Judgment, Supreme Court, New York County (Herman Cahn, J.), entered November 13, 2002, awarding plaintiff $1,320,800, plus interest, costs and disbursements, and bringing up for review an order, same court and Justice, entered on or about November 12, 2002, which, insofar as reviewable, granted plaintiff's motion to enter judgment pursuant to this Court's remand, unanimously affirmed, with one bill of costs. Appeal from the aforesaid order, unanimously dismissed, without costs, as subsumed in the appeal from the ensuing judgment.
Donald G. Davis, for plaintiff-respondent.
Andrew O. Bunn, for defendants-appellants.
Before: Nardelli, J.P., Tom, Andrias, Lerner, JJ.

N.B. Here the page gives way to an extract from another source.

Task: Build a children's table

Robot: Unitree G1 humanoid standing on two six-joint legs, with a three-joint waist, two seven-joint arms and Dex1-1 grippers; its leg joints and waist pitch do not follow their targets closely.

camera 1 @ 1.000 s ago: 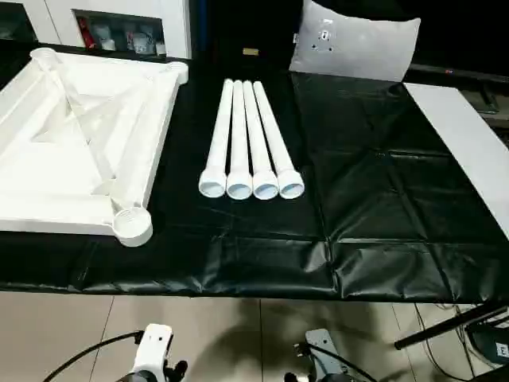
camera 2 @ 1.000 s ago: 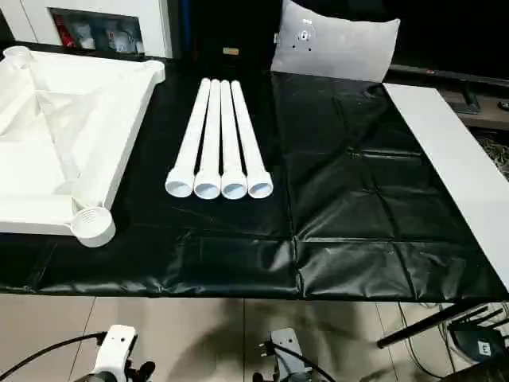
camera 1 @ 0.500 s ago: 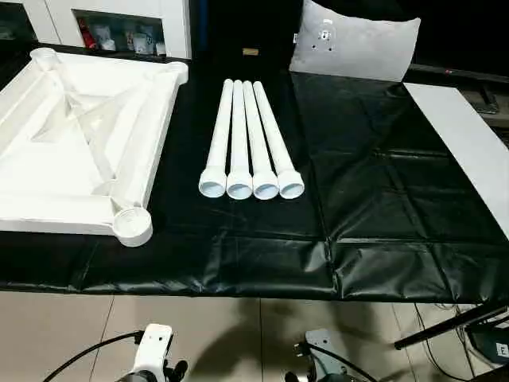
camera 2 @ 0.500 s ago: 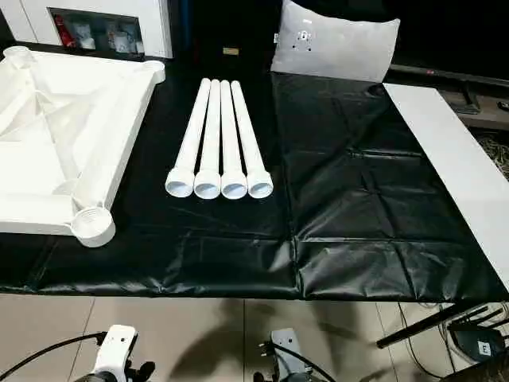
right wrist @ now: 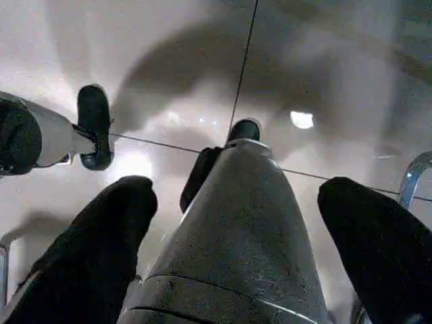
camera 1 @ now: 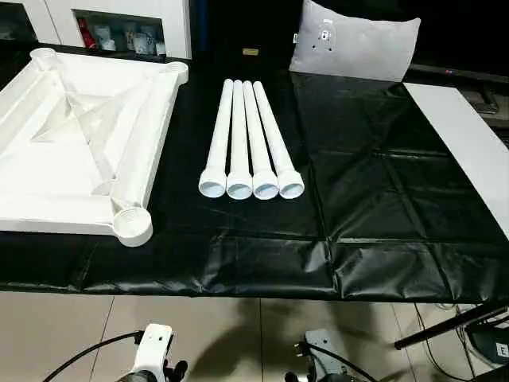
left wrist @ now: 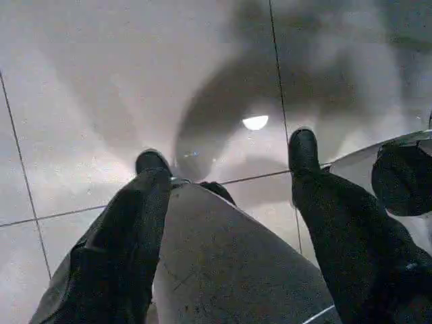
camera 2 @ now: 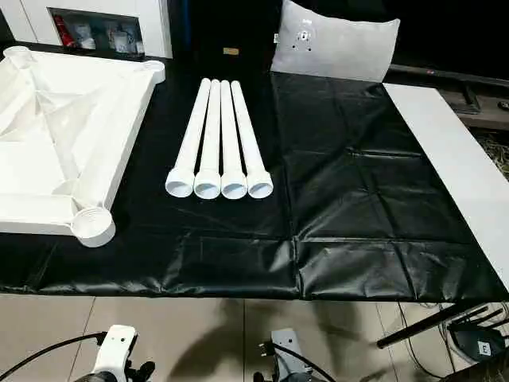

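Left eye view, tabletop, 4 legs

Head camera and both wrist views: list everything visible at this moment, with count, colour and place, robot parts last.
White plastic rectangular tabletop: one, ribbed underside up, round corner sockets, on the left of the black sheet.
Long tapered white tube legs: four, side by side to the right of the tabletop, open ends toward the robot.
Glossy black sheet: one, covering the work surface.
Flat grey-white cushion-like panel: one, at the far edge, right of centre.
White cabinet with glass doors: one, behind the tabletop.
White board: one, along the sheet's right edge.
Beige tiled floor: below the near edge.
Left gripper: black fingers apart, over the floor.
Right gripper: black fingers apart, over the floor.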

We decline to review the denial of defendants' motions contained in the order and culminating in the judgment on appeal. Such motions, although denominated as ones for summary judgment, leave to amend the answer, and renewal of plaintiff's prior motion for summary judgment granted by this Court on a prior appeal ( 294 A.D.2d 308), were, in effect, for reargument of the previously reviewed prior motion, since they merely advanced a new theory as to why the parties' settlement agreement is unenforceable and not any new factual allegations or evidence (see Haberman v. Wright, 295 A.D.2d 142). In any event, were we to reach the merits, we would find no impermissible fee arrangement in either the parties' employment agreement or settlement agreement (see Atkins O'Brien v. ISS Intl. Serv. Sys., 252 A.D.2d 446). We have considered defendants' other arguments and find them unavailing.
THIS CONSTITUTES THE DECISION AND ORDER OF THE SUPREME COURT, APPELLATE DIVISION, FIRST DEPARTMENT.